Jamie Wednesday were a British 1980s jangle pop band, formed in Streatham, South London in 1984, that released eight songs on two records between 1985 and 1986. Previously they had been called The Ballpoints, and then they became Peter Pan's Playground, later deciding on the name Jamie Wednesday.

The band consisted of: 
James Morrison - acoustic guitar, lead vocals
Leslie "Fruitbat" Carter - bass guitar, backing vocals
Dean Leggett - Drums and percussion
Lindsey Lowe - Trumpet
Simon Henry - Saxophone

Jamie Wednesday recorded and released two EPs, and contributed to two compilations on the Pink Records label, but they never sold well and the band remained virtually unknown. Jamie Wednesday are indirectly responsible for the name of the band Pop Will Eat Itself, when an article about Jamie Wednesday in the NME, written by David Quantick, mentioned that pop music is ever-recycling its ideas and that eventually, "pop will eat itself".

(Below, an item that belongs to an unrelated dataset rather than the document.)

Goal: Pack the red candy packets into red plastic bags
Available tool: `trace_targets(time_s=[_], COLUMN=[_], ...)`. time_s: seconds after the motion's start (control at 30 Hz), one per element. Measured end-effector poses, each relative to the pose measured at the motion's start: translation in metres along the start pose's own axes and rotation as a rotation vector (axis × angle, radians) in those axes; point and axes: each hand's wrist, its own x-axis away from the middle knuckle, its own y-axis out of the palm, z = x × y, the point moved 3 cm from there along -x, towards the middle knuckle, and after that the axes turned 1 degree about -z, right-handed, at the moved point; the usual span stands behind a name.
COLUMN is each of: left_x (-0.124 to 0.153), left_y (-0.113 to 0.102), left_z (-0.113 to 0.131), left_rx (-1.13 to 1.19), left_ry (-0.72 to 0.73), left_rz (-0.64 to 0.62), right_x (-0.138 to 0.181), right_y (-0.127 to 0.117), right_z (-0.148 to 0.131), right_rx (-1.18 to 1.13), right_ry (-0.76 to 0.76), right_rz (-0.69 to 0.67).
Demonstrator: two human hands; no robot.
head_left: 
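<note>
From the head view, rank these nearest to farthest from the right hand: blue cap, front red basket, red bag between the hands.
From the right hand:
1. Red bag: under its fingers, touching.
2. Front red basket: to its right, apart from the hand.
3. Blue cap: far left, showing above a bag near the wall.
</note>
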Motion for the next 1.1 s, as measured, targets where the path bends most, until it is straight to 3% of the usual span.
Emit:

Jamie Wednesday split up in 1987 just before a scheduled appearance at an opening gig. James Morrison and Leslie Carter stuck together and filled in for that gig. Thus Carter USM was born, with Morrison and Carter becoming Jim Bob and Fruitbat respectively. Drummer Leggett subsequently joined BOB.

Discography
Vote for Love (12" EP, 1985, Pink) (UK Indie No. 46)
We Three Kings of Orient Aren't (12" EP, 1986, Pink)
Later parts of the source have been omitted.